→ **What is expected**
Exact wording is required: transcribe all the entries and leave the images out.

→ **Task material**
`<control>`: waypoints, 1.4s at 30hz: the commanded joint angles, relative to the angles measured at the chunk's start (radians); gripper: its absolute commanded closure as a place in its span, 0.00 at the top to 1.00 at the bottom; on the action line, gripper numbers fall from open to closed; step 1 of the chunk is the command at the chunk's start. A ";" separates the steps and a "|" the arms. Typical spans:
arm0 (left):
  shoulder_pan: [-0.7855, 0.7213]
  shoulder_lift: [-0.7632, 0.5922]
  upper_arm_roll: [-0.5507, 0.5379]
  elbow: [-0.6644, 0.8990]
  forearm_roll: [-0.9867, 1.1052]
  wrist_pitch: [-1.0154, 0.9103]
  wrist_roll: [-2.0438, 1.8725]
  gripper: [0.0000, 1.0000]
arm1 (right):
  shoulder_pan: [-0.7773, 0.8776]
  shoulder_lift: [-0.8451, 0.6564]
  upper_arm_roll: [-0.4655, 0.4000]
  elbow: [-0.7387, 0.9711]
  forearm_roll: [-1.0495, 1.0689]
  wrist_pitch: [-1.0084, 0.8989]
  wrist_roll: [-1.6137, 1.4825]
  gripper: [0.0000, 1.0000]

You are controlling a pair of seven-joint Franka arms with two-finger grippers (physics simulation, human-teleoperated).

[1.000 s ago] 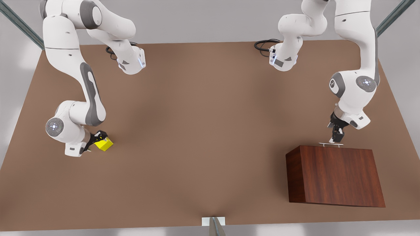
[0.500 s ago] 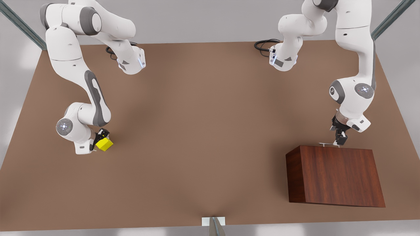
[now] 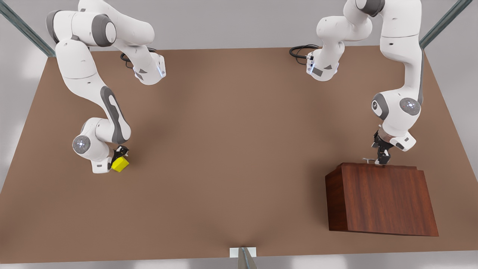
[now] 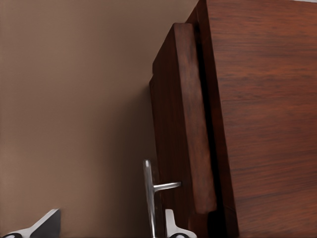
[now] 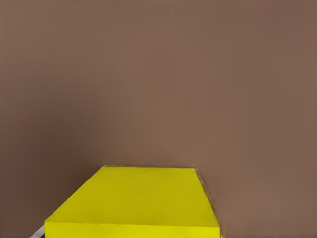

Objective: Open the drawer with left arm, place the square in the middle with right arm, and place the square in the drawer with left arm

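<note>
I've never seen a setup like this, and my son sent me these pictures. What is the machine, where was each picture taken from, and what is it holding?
These are simulator renders of two white robot arms over a brown table. The wide picture looks down from a camera off the arms; the other two come from cameras on the arms' wrists. On the front view's right, the left gripper is at the silver handle of a wooden box; its drawer stands slightly out. On the front view's left, the right gripper is at a yellow square, seen close in its wrist view. I cannot tell whether either gripper is closed on anything.
</note>
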 commanded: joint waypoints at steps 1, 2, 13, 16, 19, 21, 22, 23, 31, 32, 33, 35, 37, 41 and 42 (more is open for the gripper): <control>0.000 0.000 0.000 -0.001 -0.001 0.000 0.000 1.00 | 0.002 0.002 0.000 0.001 0.001 0.007 0.000 0.88; 0.000 -0.005 0.000 -0.012 -0.001 0.000 0.000 1.00 | 0.002 0.001 0.000 0.001 0.001 0.015 0.000 0.86; 0.000 -0.106 0.000 -0.112 -0.001 -0.034 -0.014 1.00 | 0.005 -0.019 0.000 0.007 -0.004 -0.002 0.006 0.67; 0.000 -0.150 0.000 -0.156 -0.001 -0.037 -0.016 1.00 | 0.006 -0.045 0.002 0.009 -0.002 -0.030 0.017 0.66; 0.000 -0.164 0.003 -0.166 -0.001 -0.048 -0.016 1.00 | 0.005 -0.041 0.002 0.009 -0.002 -0.028 0.017 0.60; 0.000 -0.180 0.005 -0.169 -0.001 -0.077 -0.016 1.00 | 0.026 -0.064 0.002 0.010 -0.002 -0.034 0.045 0.61; 0.000 -0.187 0.011 -0.169 -0.001 -0.081 -0.014 1.00 | 0.060 -0.093 0.006 0.012 -0.004 -0.079 0.138 0.61; 0.000 -0.195 0.012 -0.181 -0.001 -0.080 -0.014 1.00 | 0.080 -0.113 0.018 0.012 -0.004 -0.094 0.184 0.61; 0.000 -0.209 0.055 -0.202 0.004 -0.092 -0.006 1.00 | 0.491 -0.019 0.206 0.309 -0.016 -0.176 0.834 0.61; 0.000 -0.209 0.060 -0.202 0.004 -0.101 -0.003 1.00 | 0.543 0.014 0.207 0.370 -0.034 -0.177 0.873 0.61; 0.000 -0.209 0.064 -0.202 0.004 -0.104 -0.003 1.00 | 0.587 0.056 0.213 0.433 -0.036 -0.177 0.908 0.61; 0.000 -0.235 0.072 -0.202 0.007 -0.152 -0.002 1.00 | 0.618 0.156 0.276 0.559 -0.036 -0.177 0.945 0.63; 0.000 -0.273 0.083 -0.204 0.010 -0.203 0.000 1.00 | 0.667 0.232 0.293 0.624 -0.039 -0.174 1.003 0.62; -0.003 -0.373 0.087 -0.202 0.054 -0.356 0.001 1.00 | 0.701 0.311 0.330 0.728 -0.070 -0.166 1.057 0.63; -0.009 -0.413 0.087 -0.199 0.095 -0.400 0.009 1.00 | 0.703 0.335 0.331 0.771 -0.070 -0.166 1.059 0.64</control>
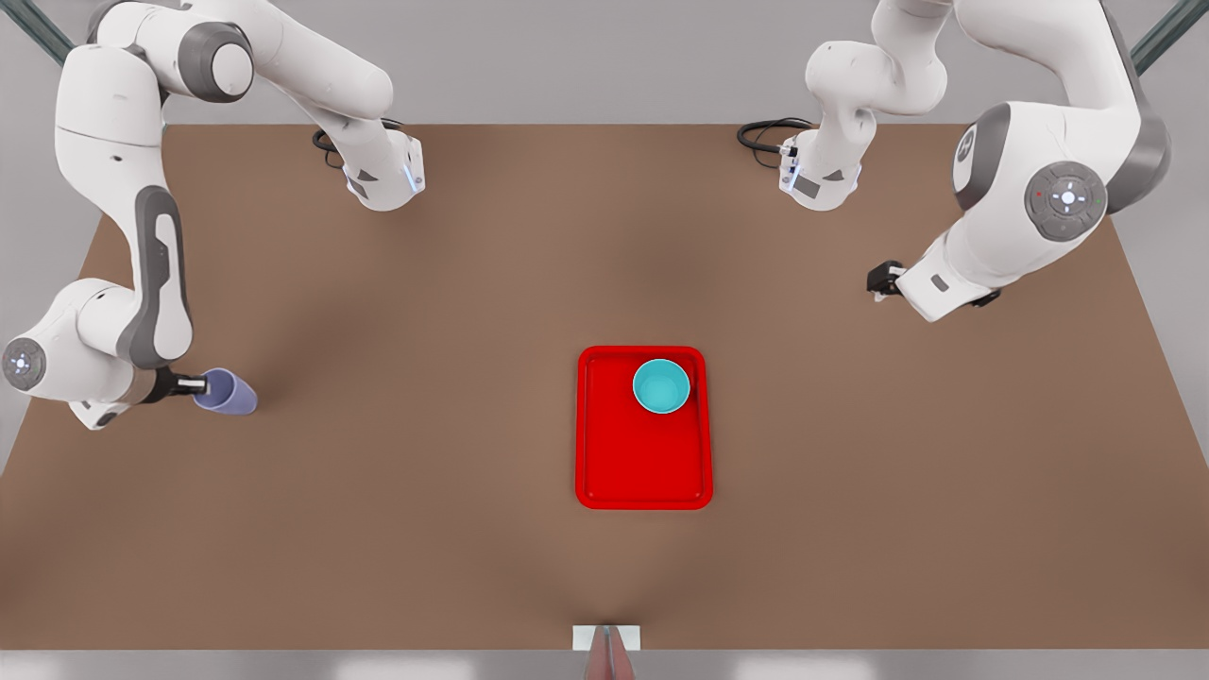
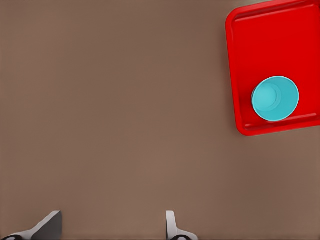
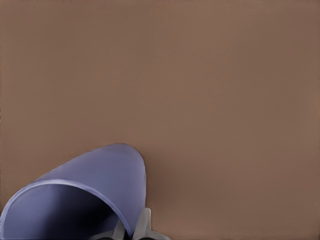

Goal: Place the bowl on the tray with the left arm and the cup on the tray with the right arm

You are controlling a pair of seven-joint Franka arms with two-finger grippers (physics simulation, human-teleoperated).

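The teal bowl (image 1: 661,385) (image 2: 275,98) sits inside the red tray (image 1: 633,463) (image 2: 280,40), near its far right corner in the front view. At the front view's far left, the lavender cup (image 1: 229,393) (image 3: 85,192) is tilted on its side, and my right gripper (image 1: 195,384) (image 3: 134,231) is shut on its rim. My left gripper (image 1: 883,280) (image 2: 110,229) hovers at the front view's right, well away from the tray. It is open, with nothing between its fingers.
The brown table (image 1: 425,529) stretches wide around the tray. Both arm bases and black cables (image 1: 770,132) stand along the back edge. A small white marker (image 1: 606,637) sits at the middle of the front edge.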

→ **Output for this exercise**
`<control>`: waypoints, 1.4s at 30hz: the commanded joint angles, relative to the angles measured at the chunk's start (radians); gripper: its absolute commanded closure as a place in its span, 0.00 at the top to 1.00 at the bottom; on the action line, gripper numbers fall from open to closed; step 1 of the chunk is the command at the chunk's start. A ";" separates the steps and a "|" the arms. Typical spans:
arm0 (left):
  shoulder_pan: [-0.7855, 0.7213]
  shoulder_lift: [-0.7632, 0.5922]
  upper_arm_roll: [-0.5507, 0.5379]
  elbow: [-0.6644, 0.8990]
  forearm_roll: [-0.9867, 1.1052]
  wrist_pitch: [-1.0154, 0.9103]
  wrist_roll: [-2.0438, 1.8725]
  gripper: [0.0000, 1.0000]
arm1 (right):
  shoulder_pan: [-0.7773, 0.8776]
  shoulder_lift: [-0.8451, 0.6564]
  upper_arm_roll: [-0.4655, 0.4000]
  elbow: [-0.7387, 0.9711]
  forearm_roll: [-1.0495, 1.0689]
  wrist_pitch: [-1.0084, 0.8989]
  wrist_roll: [-1.6137, 1.4825]
  gripper: [0.0000, 1.0000]

You are controlling a pair of seven-joint Franka arms with two-finger grippers (physics simulation, human-teleoperated).

[1.000 s ago] 
[0.500 s ago] 
[now] 
[now] 
[now] 

Objective: Open the drawer with left arm, place the square in the middle with right arm, and place the square in the drawer with left arm

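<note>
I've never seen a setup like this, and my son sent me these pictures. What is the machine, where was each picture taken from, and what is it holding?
These are simulator renders of two white robot arms over a brown table. The wide picture looks down from a camera off the arms; the other two come from cameras on the arms' wrists. On the front view's right, the left gripper is at the silver handle of a wooden box; its drawer stands slightly out. On the front view's left, the right gripper is at a yellow square, seen close in its wrist view. I cannot tell whether either gripper is closed on anything.
</note>
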 commanded: joint waypoints at steps 1, 2, 13, 16, 19, 21, 22, 23, 31, 32, 33, 35, 37, 41 and 42 (more is open for the gripper): <control>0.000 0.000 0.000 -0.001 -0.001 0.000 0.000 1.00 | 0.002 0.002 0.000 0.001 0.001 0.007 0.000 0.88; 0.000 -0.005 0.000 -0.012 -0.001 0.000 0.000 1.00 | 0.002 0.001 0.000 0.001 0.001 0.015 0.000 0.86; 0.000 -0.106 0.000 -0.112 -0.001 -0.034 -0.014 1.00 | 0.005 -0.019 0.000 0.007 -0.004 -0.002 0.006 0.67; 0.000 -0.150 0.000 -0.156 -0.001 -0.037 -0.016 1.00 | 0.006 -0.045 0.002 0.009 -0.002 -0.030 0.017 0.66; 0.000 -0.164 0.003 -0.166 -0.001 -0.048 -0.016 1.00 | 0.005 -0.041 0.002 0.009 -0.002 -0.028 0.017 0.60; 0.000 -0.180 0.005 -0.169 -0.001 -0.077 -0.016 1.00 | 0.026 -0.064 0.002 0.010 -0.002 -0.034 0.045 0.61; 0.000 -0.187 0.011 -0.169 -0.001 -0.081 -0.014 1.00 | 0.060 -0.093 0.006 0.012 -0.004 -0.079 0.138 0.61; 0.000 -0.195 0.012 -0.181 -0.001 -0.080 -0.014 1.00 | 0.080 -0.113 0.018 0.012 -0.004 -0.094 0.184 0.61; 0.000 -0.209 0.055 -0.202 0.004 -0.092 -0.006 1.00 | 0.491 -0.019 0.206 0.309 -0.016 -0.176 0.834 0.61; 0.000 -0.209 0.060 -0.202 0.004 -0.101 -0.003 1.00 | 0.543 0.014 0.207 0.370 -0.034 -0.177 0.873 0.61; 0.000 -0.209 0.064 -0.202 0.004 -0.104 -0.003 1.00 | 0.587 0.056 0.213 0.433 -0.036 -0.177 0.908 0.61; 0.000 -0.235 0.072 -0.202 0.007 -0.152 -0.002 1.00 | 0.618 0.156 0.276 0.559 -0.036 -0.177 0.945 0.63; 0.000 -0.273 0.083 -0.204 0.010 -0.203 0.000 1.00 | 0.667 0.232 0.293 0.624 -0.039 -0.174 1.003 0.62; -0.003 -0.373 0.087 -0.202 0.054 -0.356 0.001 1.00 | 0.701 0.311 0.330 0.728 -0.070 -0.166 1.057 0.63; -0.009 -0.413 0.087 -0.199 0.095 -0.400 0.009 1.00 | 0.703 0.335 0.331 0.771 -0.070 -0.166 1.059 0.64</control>

Goal: Place the bowl on the tray with the left arm and the cup on the tray with the right arm

You are controlling a pair of seven-joint Franka arms with two-finger grippers (physics simulation, human-teleoperated).

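The teal bowl (image 1: 661,385) (image 2: 275,98) sits inside the red tray (image 1: 633,463) (image 2: 280,40), near its far right corner in the front view. At the front view's far left, the lavender cup (image 1: 229,393) (image 3: 85,192) is tilted on its side, and my right gripper (image 1: 195,384) (image 3: 134,231) is shut on its rim. My left gripper (image 1: 883,280) (image 2: 110,229) hovers at the front view's right, well away from the tray. It is open, with nothing between its fingers.
The brown table (image 1: 425,529) stretches wide around the tray. Both arm bases and black cables (image 1: 770,132) stand along the back edge. A small white marker (image 1: 606,637) sits at the middle of the front edge.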

No further response is needed.